## What is expected
Your copy must hold all of the data below, unchanged and without images.

## Data below
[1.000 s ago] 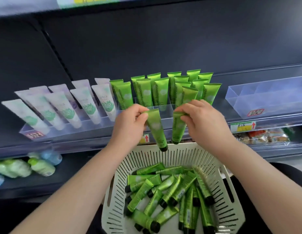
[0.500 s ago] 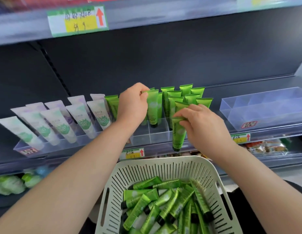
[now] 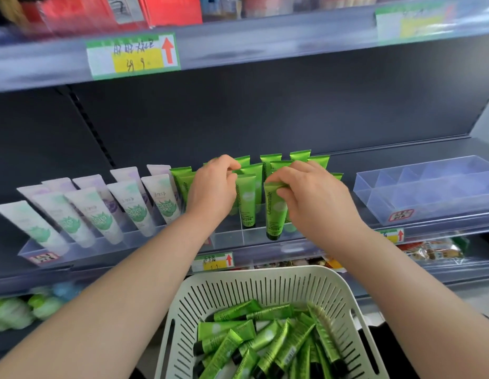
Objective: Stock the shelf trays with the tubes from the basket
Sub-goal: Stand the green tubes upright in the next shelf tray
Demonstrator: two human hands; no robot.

## Expected output
[1.000 s ago] 
[0.500 s ago] 
[now] 
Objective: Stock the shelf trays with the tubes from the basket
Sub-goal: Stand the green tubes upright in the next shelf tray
Demonstrator: two human hands; no robot.

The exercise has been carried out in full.